Tivaro nickte. Der Arzt führte Tivaro näher an ein Bett an der Wand und wies auf den bandagierten Kopf, der auf einem mit Jodtinktur verklebten Kissen lag.

»Tja, klassisches Schädel-Hirn-Trauma. Wir haben deinen Vater in ein künstliches Koma versetzt wegen der Hirnschwellung. Das passiert oft. Vor allem beim Sport. Aber natürlich auch vor dem Sport und nach dem Sport. Schuld ist in den meisten Fällen jedenfalls der Sport. Treibt dein Vater Sport?»

»Nein, er wurde zusammengeschlagen.«

»Ach so ist das.« Mit einer hastigen Bewegung wandte sich Professor Doktor Lange um und wies auf das gegenüberliegende Bett. »Äh, dort liegt also dein Vater. Ja – kleine Platzwunde am Kopf – zwei Mal getackert. Leichte Gehirnerschütterung, sonst ist sein Zustand stabil. Er bleibt aber noch bis Morgen zur Beobachtung hier. Noch Fragen?.«

»Also kein künstliches Koma. Und warum wacht er dann nicht auf?«, wollte Tivaro wissen.

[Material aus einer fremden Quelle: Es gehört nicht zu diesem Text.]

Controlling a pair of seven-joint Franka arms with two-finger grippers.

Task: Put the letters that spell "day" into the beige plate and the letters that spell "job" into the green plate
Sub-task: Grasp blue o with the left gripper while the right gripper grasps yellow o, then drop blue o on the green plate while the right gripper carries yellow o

»Dein Vater war total high. Oder vielmehr so abgehoben, dass er schon wieder down war. Klarer Fall von K.O-Tropfen.«

»Ach so.« Tivaro nickte freundlich. »Vielen Dank für die gute Nachricht, Doktor. Ich geh’ dann jetzt wohl besser.«

Ein bisschen viel abgehoben heute, dachte Tivaro nur. Er drückte seinem Vater freundlich die bleiche Hand mit der Kanüle, die auf seiner Bettdecke lag. Dann entfernte er sich leisen Schrittes. Draußen auf dem Gang rief er nach einem Taxi, das ihn wieder zurück nach Bonames brachte.